The absolute function $$f(x)=\begin{cases} x, &\text{if $x\ge0$}\\ -x, &\text{if $x<0$} \end{cases}$$
has the derivative
$$f'(x)=\begin{cases}
1, &\text{if $x\ge0$}\\
-1, &\text{if $x<0$}
\end{cases}$$
So the slope of the graph at $x=0$ is
$$f'(0)=1$$
The graph of $f(x)$ and it's slope (calculated by $f'(x)$) at $x=0$ are shown below.
However I was wondering that the slope of $\vert x\vert$ at $x=0$ should be $0$, based on the fact that the tangent should be the $x$-axis as shown below.

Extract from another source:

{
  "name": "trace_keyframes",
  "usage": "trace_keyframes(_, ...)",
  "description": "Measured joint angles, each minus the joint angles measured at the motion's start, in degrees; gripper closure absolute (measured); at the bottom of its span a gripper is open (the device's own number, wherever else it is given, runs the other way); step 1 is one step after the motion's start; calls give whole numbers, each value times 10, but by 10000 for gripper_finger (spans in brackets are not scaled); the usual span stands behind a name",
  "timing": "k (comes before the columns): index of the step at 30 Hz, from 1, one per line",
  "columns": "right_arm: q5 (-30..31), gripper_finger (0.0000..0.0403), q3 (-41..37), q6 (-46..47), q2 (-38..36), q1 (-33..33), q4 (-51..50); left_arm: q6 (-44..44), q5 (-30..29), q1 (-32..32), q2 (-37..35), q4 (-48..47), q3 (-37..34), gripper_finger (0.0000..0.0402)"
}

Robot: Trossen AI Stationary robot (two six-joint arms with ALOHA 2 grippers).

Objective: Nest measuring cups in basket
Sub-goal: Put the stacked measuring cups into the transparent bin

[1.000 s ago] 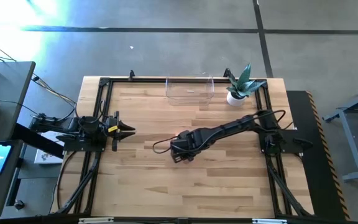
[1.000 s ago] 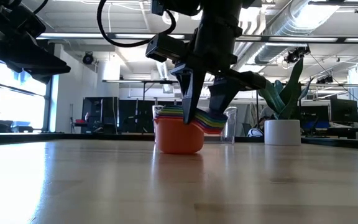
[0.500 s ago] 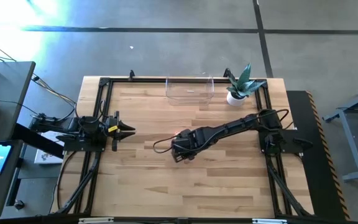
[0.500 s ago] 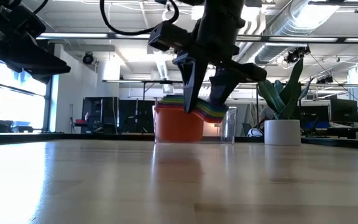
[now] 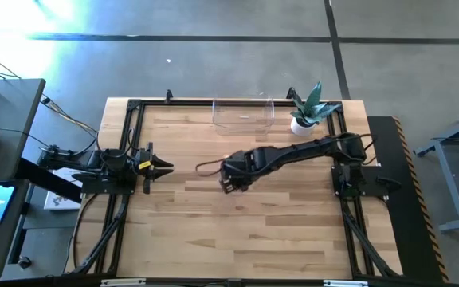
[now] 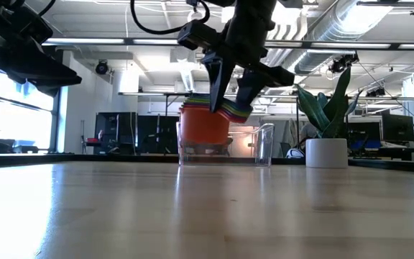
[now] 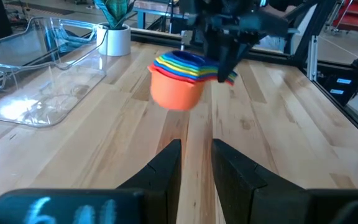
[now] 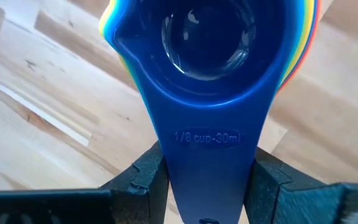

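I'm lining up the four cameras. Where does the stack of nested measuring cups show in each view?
High view: hidden beneath the right gripper, mid-table.
Low view: stack of cups, upper centre, lifted off the table.
Left wrist view, upper centre.
Right wrist view, filling the top.
Shared landmark: white plant pot.

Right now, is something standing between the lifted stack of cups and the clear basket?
Nothing visible does. The right gripper holds the nested measuring cups above the table, and only bare wood lies between them and the basket. The plant pot stands beside the basket.
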Motion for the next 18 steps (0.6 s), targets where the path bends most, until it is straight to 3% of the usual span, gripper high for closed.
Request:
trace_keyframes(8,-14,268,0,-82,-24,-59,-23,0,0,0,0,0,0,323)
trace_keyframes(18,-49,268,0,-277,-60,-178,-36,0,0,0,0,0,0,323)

My question is: Shouldn't the value of the slope of $\vert x\vert$ at $x=0$ be $0$ based on graphical methods. I say this because slope is rather a graphical concept while differential is the calculus concept. If the slope is $0$, what method should be used to derive this result?
First, in $x = 0$, we have:
$$\lim_{x\to0-}\frac{|x|-0}{x-0} = \lim_{x\to0-}\frac{-x}{x} = -1$$
On the other hand,
$$\lim_{x\to0+}\frac{|x|-0}{x-0} = \lim_{x\to0+}\frac{x}{x} = 1$$
Because both limits are not the same, it follows that the function defined by $f(x) = |x|$ is not differentiable at $x = 0$ (this is the calculus approach to see that the slope is not defined)
If you know the geometrical meaning of the derivative, you should be able to see why the slope of the tangent line in a point at the graph and the derivative are the same thing. Intuitively, you can think about this in the following way:
Remember, $$f'(a) = \lim_{x\to a}\frac{f(x) - f(x)}{x-a}$$
so you can think about the quotient $\frac{f(x) - f(x)}{x-a}$ where $x$ is a number really close to $a$. You will notice, when you make a drawing, that this is more or less the slope of the tangent line.
Now, to answer your question, it should be clear that the slope is not defined at $x = 0$. How would you draw a unique tangent line? As mentioned in the comments, symmetry is no reason. If you consider $y = 0$ to be the tangent line, then other lines such as $y = x$ and $y = -x$ are also tangent lines.